So, you’ve got all the food and supplies you’ll need to hunker down in your house for a couple of weeks.
You’ll probably soon be headed for the couch to grab the remote. Perhaps you’ll just click randomly through the almost impossibly wide variety of choices of TV shows available on cable or streaming.
But, if you’d prefer to make a viewing plan for the next two — or few — weeks you’ll be spending inside, here are a few shows to check out, in various categories.
• “Blown Away,” a Canadian show, pits glass-blowing artists against each other for a cash prize and an artist residency at the Corning Museum of Glass in Corning, New York. It’s streaming on Netflix.
• The gang at Gotham Garage takes on more transformations of clunky cars and trucks — turning them into high-priced showstoppers — on “Car Masters: Rust to Riches.” Season two premieres on Netflix on March 27.
• And for fans of “Project Runway,” there are two new fashion competitions to enjoy. Netflix is streaming “Next in Fashion,” hosted by “Queer Eye’s” Tan France and designer Alexa Chung, and Amazon Prime brings “Project Runway’s” Tim Gunn and Heidi Klum back together for “Making the Cut,” premiering March 27.
• Season three of Netflix’s “Ozark” returns March 27, with financial planner Marty Byrde (Jason Bateman) still hiding out with his family in the Ozarks of Missouri and running a money-laundering scheme to please a troublesome Mexican cartel.
• Reese Witherspoon co-stars with Kerry Washington on Hulu’s “Little Fires Everywhere.” The first three episodes of the new show, on which secrets are revealed as a rich suburban housewife asks the new woman in town to be her maid, started streaming Wednesday.
• And it’s time to find out who survived the uprising of the robot “hosts” in the fantasy theme park of “Westworld.” The HBO show’s season three premiered Sunday.

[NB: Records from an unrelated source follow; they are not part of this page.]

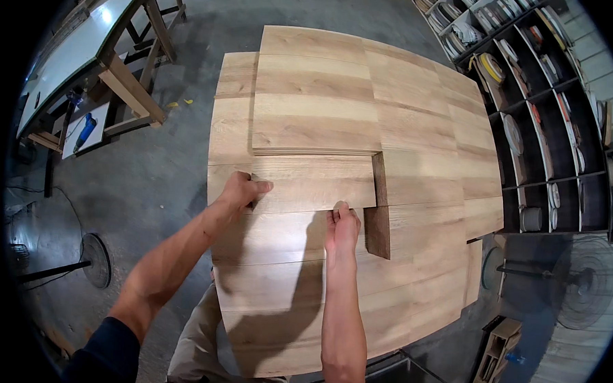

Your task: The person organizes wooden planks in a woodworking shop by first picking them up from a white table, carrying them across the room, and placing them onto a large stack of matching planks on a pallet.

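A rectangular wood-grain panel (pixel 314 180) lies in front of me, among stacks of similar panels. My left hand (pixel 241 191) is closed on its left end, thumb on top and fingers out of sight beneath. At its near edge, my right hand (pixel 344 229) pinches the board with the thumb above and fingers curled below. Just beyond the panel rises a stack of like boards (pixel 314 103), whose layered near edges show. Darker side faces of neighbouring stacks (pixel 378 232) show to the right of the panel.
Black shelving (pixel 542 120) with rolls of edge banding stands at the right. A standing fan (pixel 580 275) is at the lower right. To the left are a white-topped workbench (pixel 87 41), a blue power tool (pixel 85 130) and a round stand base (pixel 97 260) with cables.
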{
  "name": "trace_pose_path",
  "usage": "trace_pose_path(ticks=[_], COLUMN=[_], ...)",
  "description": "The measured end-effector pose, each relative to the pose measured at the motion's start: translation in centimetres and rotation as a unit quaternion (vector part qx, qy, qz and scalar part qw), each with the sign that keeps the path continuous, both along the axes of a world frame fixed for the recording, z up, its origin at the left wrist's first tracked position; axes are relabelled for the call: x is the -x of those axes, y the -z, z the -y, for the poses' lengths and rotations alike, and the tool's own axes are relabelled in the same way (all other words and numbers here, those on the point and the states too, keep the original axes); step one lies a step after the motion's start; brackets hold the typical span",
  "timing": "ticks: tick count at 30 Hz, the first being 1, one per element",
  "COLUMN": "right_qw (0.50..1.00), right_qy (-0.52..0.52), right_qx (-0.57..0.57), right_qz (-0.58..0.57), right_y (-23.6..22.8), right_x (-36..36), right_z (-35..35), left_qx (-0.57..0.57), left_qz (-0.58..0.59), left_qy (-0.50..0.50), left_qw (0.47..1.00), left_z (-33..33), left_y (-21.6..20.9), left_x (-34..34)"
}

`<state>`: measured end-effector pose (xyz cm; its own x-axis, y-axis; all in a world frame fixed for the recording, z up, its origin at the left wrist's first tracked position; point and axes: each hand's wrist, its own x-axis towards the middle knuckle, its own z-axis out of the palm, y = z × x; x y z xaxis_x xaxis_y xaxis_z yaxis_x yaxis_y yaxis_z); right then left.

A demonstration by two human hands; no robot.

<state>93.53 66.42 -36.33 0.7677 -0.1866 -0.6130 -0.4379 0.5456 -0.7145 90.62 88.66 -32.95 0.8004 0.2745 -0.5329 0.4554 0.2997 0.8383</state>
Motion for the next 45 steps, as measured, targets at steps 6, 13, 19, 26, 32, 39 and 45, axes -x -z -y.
trace_pose_path(ticks=[6, 13, 19, 26, 32, 39, 45], right_qw=[1.0, 0.999, 0.988, 0.985, 0.984, 0.983, 0.982], right_qy=[0.005, 0.033, -0.031, -0.03, -0.039, -0.035, -0.013], right_qx=[-0.01, -0.023, -0.078, -0.112, -0.074, -0.059, -0.055], right_qz=[0.019, -0.012, -0.131, -0.13, -0.156, -0.171, -0.182], right_y=[-0.1, -0.1, 0.7, 1.8, 0.5, -1.5, -1.3], right_x=[-0.6, -0.4, 1.3, -0.1, -0.6, -1.4, -0.1], right_z=[0.1, -1.1, -3.8, -1.7, -2.1, -2.8, -3.6], left_qx=[-0.012, -0.061, -0.017, 0.069, 0.085, 0.078, 0.031], left_qz=[-0.043, -0.054, 0.063, 0.089, 0.121, 0.107, 0.158], left_qy=[0.055, 0.14, 0.044, -0.043, -0.051, 0.021, -0.06], left_qw=[0.997, 0.987, 0.997, 0.993, 0.988, 0.991, 0.985], left_z=[0.3, -1.3, -0.5, -1.3, -1.7, -3.2, -5.0], left_y=[-0.2, 0.1, 3.1, 4.0, 5.1, 5.4, 8.0], left_x=[-0.5, -1.0, 1.2, 1.7, 1.6, 0.3, -0.2])
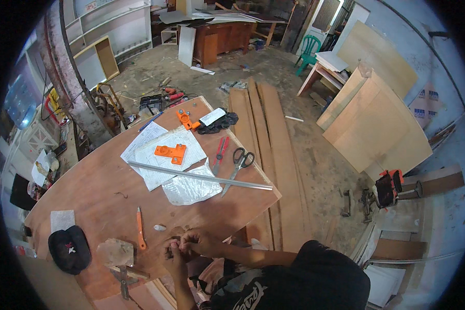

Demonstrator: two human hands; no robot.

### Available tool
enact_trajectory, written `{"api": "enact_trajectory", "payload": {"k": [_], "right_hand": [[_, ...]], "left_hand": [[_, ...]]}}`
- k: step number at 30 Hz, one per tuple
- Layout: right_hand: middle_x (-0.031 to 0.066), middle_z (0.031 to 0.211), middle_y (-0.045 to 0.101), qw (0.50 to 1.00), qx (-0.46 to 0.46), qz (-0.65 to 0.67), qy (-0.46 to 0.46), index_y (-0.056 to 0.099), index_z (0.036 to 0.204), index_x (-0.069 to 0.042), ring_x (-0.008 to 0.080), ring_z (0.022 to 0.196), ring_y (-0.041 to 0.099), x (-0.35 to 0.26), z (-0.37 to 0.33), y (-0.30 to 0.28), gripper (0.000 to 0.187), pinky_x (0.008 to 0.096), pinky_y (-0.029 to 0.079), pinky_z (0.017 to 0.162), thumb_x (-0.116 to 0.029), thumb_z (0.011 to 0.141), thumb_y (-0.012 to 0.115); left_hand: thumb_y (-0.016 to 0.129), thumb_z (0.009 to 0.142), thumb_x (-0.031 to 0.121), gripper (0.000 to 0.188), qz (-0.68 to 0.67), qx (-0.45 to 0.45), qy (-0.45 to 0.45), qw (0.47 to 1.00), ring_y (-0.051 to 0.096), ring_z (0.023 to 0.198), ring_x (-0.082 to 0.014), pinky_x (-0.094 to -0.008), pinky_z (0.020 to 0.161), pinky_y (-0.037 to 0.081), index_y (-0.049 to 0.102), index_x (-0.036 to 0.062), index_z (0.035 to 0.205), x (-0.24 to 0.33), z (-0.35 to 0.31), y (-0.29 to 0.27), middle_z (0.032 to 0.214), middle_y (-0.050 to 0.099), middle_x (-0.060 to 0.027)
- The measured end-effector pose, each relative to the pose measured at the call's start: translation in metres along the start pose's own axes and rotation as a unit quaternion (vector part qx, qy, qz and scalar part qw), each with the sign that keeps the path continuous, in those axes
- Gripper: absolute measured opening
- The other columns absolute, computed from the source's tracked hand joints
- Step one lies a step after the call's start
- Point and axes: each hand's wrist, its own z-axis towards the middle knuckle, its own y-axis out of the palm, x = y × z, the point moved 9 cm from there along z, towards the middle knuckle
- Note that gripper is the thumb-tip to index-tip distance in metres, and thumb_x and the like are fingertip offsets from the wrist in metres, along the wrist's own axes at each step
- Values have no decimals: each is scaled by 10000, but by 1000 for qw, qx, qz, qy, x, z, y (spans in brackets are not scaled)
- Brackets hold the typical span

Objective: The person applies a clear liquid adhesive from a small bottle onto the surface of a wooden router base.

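Note:
My left hand [175, 260] and my right hand [193, 242] meet over the table's near edge, fingertips pinched together. Whatever they hold between them is too small to make out. Left of them an orange-handled cutter [140, 230] lies on the brown wooden tabletop [95, 194], with a small whitish piece [160, 227] beside it. Farther up, a metal straightedge [201, 176] crosses written papers [152, 175] and a silvery plastic bag [194, 187]. An orange drilling jig [171, 153] rests on the papers. Black-handled scissors [238, 168] and a red-handled tool [220, 154] lie to its right.
A dark cap [70, 250] and a clear block-like item [115, 252] sit at the table's left. Long boards [281, 150] lie beyond its right edge. Large panels [374, 124] lean at the right wall, near a green chair [308, 51]. A pillar [70, 67] stands far left.

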Motion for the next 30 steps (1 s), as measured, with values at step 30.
{"api": "enact_trajectory", "payload": {"k": [30], "right_hand": [[25, 915, 644, 993, 60, 49, -84, 641, 946, -18, 95, 854, 607, -11, 3, -4, 140, 251, 498, 776, -92, 855, 717]], "left_hand": [[725, 839, 129, 257, -99, -54, 27, 993, 565, 762, -68, -193, 655, 461, 530, 57, 991, 9, 8, 5, 872, 584, -23]]}}
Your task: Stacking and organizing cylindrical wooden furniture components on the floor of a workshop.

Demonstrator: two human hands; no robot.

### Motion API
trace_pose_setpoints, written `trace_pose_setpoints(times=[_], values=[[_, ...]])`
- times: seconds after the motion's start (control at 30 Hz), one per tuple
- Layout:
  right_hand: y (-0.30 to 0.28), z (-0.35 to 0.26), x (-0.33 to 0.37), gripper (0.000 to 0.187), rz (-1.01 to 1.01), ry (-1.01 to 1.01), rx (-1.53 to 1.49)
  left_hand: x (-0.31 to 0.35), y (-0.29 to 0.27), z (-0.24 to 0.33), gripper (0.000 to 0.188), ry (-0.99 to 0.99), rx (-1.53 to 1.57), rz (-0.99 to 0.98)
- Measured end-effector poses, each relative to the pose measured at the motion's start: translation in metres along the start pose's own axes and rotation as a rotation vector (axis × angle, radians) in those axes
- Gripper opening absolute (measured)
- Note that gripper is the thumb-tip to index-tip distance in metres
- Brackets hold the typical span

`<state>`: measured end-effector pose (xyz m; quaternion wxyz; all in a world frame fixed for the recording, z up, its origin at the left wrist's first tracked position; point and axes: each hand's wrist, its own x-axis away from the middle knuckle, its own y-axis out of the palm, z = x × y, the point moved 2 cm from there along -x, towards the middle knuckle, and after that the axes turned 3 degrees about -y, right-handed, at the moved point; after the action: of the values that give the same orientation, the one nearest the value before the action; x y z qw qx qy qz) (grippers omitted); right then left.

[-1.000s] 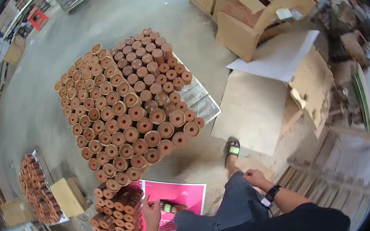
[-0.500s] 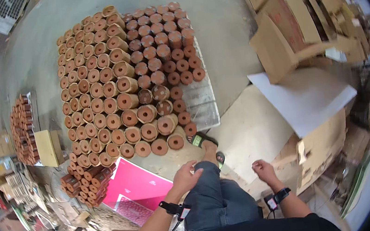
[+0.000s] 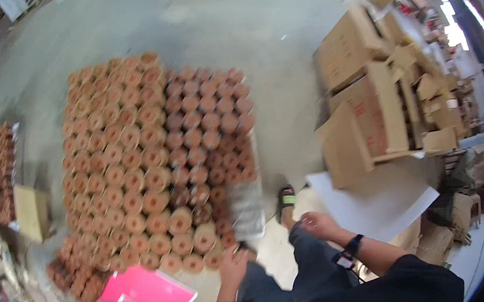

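My left hand [image 3: 234,266] hangs above my left knee, near the front edge of a large block of red-brown cylinders [image 3: 116,173] with round holes in their tops. Its fingers look loosely extended and a little smeared, with nothing visible in them. Over my right leg, my right hand [image 3: 319,225] is held with curled fingers, and no object shows in it. Many cylinders on the left of the block have tan wrapping around them. Darker, smaller ones [image 3: 205,104] stand on the right side, on a pale pallet [image 3: 249,211].
A bright pink sheet [image 3: 150,291] lies in front of the block, beside a heap of thin red-brown cylinders [image 3: 74,268]. Opened cardboard boxes [image 3: 364,104] are piled at the right, with a white sheet [image 3: 377,200] before them. More cylinders [image 3: 1,173] and a tan box [image 3: 31,212] stand far left.
The view has shifted, so the block sits lower and the boxes show more fully. My right foot has come forward beside the pallet. Both hands remain lowered near my legs.
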<state>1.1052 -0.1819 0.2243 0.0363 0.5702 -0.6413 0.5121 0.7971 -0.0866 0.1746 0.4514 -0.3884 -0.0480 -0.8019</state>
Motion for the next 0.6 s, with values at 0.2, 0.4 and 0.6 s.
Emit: trace_pose_setpoints(times=[0.2, 0.4, 0.6], values=[[-0.019, -0.039, -0.162, 0.051, -0.116, -0.227, 0.258, -0.034, 0.030, -0.069, 0.073, -0.275, 0.352, -0.002], [-0.040, -0.069, -0.344, 0.086, 0.183, -0.481, 0.547, -0.065, 0.119, -0.036, 0.037, -0.480, 0.264, 0.289], [-0.020, -0.072, -0.438, 0.077, 0.023, -0.577, 0.372, -0.094, 0.208, 0.077, 0.039, -0.589, 0.596, 0.211]])
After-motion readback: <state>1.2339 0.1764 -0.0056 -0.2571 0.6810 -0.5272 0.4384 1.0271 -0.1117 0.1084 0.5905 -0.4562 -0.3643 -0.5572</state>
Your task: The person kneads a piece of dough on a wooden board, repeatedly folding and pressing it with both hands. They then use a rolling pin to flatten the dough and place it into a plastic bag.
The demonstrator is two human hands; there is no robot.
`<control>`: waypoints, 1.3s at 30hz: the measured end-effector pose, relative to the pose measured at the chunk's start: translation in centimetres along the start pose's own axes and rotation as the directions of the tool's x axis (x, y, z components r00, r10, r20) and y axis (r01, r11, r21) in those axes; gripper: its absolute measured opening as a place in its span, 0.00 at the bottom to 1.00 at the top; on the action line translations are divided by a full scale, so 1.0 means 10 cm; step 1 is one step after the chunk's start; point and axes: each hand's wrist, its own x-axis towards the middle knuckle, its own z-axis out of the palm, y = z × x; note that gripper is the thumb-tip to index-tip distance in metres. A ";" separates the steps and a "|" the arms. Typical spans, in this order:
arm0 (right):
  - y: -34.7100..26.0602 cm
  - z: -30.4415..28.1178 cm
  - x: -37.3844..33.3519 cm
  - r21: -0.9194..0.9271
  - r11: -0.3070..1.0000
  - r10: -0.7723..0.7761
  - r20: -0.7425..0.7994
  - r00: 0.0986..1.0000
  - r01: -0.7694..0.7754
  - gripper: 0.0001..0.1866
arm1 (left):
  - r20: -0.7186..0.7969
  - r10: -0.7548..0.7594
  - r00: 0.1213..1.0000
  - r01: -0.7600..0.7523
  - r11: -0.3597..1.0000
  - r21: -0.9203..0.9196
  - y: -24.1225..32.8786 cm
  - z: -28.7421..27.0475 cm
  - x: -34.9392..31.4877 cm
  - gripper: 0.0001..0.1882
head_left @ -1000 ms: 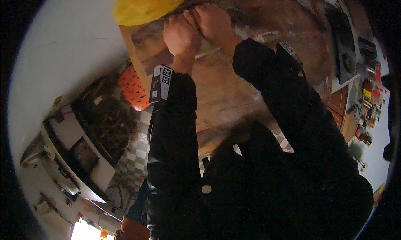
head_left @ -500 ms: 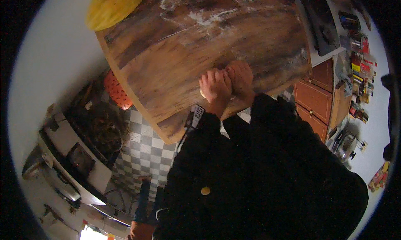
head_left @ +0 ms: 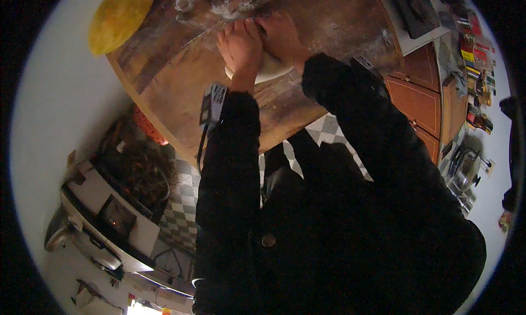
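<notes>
Dough (head_left: 267, 69) lies on the wooden desk (head_left: 181, 90), pale and rounded, beneath both of the person's hands. We find the left hand (head_left: 239, 47) set over its left part, fingers side by side, slightly bent and pointing toward the far edge. The right hand (head_left: 280, 38) bears on the far right part, and the two hands meet at the thumb side. Its fingers are dim and partly hidden; we cannot tell whether they are curled, nor whether either hand grips the lump or merely presses on it. The near edge of the dough shows below the palms, well in from the desk's near edge.

We note white powder (head_left: 233, 7) streaked across the far part of the desk, beyond the hands. A yellow rounded object (head_left: 120, 20) sits at the far left corner and reaches past the edge; we cannot establish its kind.

Both arms are in black sleeves, and a small pale device (head_left: 212, 104) with a dark printed pattern is fixed at the left wrist. On the right we record a cabinet (head_left: 415, 107) with reddish-brown drawer fronts. Off the left side of the desk we observe an orange item (head_left: 147, 126) with dark spots, partly covered by the desk edge. The floor (head_left: 183, 183) is tiled in grey and white checks.
</notes>
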 end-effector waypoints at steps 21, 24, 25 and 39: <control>0.12 0.13 -0.38 -0.267 0.930 0.194 -0.229 0.954 -0.253 0.13 | 0.049 0.314 0.948 -0.318 0.942 0.103 0.18 0.07 -0.06 0.12; 0.28 0.00 -0.05 -0.184 0.947 0.247 -0.098 0.964 -0.262 0.11 | 0.078 0.195 0.978 -0.204 0.969 0.137 0.29 0.12 0.26 0.14; 0.28 -0.05 -0.03 -0.194 0.946 0.250 -0.081 0.965 -0.261 0.11 | -0.001 0.199 0.980 -0.197 0.971 0.135 0.31 0.12 0.27 0.15; -0.36 -0.06 -1.48 -0.029 0.817 0.566 -0.153 0.810 -0.577 0.10 | 0.080 0.622 0.779 -0.586 0.767 -0.260 -0.03 0.07 -1.10 0.16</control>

• HBO’s quirky hit, “Curb Your Enthusiasm” will celebrate its 100th episode with the Sunday night finale of season 10. It’s a season in which Larry David (portrayed by Larry David) has bribed a maitre d’ to move him out of the “ugly section” of a restaurant, and is creating a coffee shop in revenge against another store.• Tales of marriage, attraction and friendship unspool on “Modern Love,” a romantic comedy series on Amazon Prime that’s based on The New York Times column of the same name. Stars include Tina Fey, Anne Hathaway and Dev Patel.
• Want to choose your own adventure with the stylish international thief Carmen Sandiego? In a new interactive show streaming on Netflix, “Carmen Sandiego: To Steal or Not to Steal,” families can follow Carmen through adventures in Monte Carlo, Montana and China. Viewers choose among paths for Carmen as the story twists and turns; there are eight different endings.
• “Crip Camp: A Disability Revolution,” from Barack and Michelle Obama’s production company, profiles a 1970s camp for disabled teens. The camp, near Woodstock, shaped the disability rights movement. The doc will stream on Netflix starting March 25.
• Netflix is also streaming “Lil Peep: Everybody’s Everything,” the story of the creative life and early death of American rapper, singer, songwriter and model Lil Peep (Gustav Ahr).
• You only have a few more weeks to watch new adventures of everyone’s favorite blended California clan, the Pritchetts, on ABC’s “Modern Family.” After 11 seasons and 22 Emmys, the show is winding down to its series finale at 9 p.m. Wednesday, April 8.
• With the Major League Baseball season opening day delayed by the coronavirus threat, documentary filmmaker Ken Burns just announced you can stream his 1994 series “Baseball” free at pbs.org/show/baseball.
• The nurses and midwives of Nonnatus House in 1960s London are back for another season of delivering babies and dealing with societal change on “Call the Midwife,” returning to PBS for its ninth season at 8 p.m. Sunday, March 29.